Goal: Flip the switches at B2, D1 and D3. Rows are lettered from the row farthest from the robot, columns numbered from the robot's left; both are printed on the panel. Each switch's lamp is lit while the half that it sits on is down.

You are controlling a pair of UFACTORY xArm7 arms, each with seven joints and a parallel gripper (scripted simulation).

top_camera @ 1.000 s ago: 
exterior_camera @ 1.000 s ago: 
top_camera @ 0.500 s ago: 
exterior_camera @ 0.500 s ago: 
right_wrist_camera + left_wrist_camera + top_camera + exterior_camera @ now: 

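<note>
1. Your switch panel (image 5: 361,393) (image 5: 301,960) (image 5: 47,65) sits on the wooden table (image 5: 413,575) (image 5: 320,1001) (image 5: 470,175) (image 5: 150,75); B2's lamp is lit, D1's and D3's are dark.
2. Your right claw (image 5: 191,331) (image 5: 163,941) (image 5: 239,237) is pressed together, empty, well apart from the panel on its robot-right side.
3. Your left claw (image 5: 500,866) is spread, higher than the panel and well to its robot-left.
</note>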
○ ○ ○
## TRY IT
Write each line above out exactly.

## YOUR SOLUTION
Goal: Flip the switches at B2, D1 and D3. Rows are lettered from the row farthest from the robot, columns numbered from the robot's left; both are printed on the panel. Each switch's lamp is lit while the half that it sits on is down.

You are controlling a pair of UFACTORY xArm7 arms, each with seven joints and a parallel gripper (scripted simulation).

top_camera @ 1.000 s ago: 
exterior_camera @ 1.000 s ago: 
top_camera @ 0.500 s ago: 
exterior_camera @ 0.500 s ago: 
right_wrist_camera + left_wrist_camera + top_camera + exterior_camera @ now: 

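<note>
1. Your switch panel (image 5: 361,393) (image 5: 301,960) (image 5: 47,65) sits on the wooden table (image 5: 413,575) (image 5: 320,1001) (image 5: 470,175) (image 5: 150,75); B2's lamp is lit, D1's and D3's are dark.
2. Your right claw (image 5: 191,331) (image 5: 163,941) (image 5: 239,237) is pressed together, empty, well apart from the panel on its robot-right side.
3. Your left claw (image 5: 500,866) is spread, higher than the panel and well to its robot-left.
</note>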

No additional output will be produced.